Через три дня «выброс» Вороновой должен был выйти на связь по рации. Сухоруков в ожидании начала связи изучал геологические образцы. Погода установилась, было даже жарковато для осени. Завхоз Редозубов выволок кусок брезента и теперь лежал на нем, покряхтывая от удовольствия.
В лагере они остались одни. Редозубов, не умевший долго молчать, покосился на начальника и осторожно произнес:
— Лежу вот и думаю: повезло тебе с невесткой, хорошая баба…
Сухоруков не ответил, стремительно что-то писал в пикетажке, посматривая на разложенные образцы.
— У меня вот дочь растет, язви ее в душу, — продолжал завхоз, — нацепит сапожищи до колен, штаны американские натянет и прет по жизни гренадером. А попробуй укажи, так отбреет отца родного…
— Мы, Трифилич, к таким уже привыкли. — Сухоруков, с улыбкой слушавший завхоза, посмотрел, на часы. — Пора выходить на связь.
— Привыкли, а в жены других выбираете, вроде твоей Риты, — проворчал Редозубов. Неожиданно он привстал, глядя на восток. — Что это?!

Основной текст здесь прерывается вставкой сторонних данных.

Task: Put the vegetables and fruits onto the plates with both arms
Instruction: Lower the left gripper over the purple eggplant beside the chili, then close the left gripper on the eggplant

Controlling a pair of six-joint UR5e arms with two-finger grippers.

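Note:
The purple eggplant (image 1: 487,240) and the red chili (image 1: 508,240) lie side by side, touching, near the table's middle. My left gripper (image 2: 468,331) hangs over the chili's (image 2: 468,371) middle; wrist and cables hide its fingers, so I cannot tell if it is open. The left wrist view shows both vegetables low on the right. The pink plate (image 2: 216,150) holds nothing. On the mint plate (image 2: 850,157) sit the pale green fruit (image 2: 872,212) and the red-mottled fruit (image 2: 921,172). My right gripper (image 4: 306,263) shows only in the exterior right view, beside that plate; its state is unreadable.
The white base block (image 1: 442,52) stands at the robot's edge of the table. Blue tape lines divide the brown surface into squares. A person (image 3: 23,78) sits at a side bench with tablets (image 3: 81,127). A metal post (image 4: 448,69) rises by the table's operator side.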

Над тайгой поднималась черная пелена, надвигалась на них. В считанные минуты потемнело. Тайга смолкла. В звенящей тишине возник пронзительный звук. Темнота тут же отлетела, унеслась прочь, но свист неприятно стоял в ушах. Горизонт посветлел, но над сопкой Березовый Солдат, которую с лагеря хорошо было видно, стояла непонятная черная спираль, медленно раскручивающаяся вверх. Узким концом, словно иглой, спираль упиралась в сопку, широким — прорывала плотное, перечеркнувшее ее пополам облако и уходила в синеву неба, где терялась, размывалась в дымке.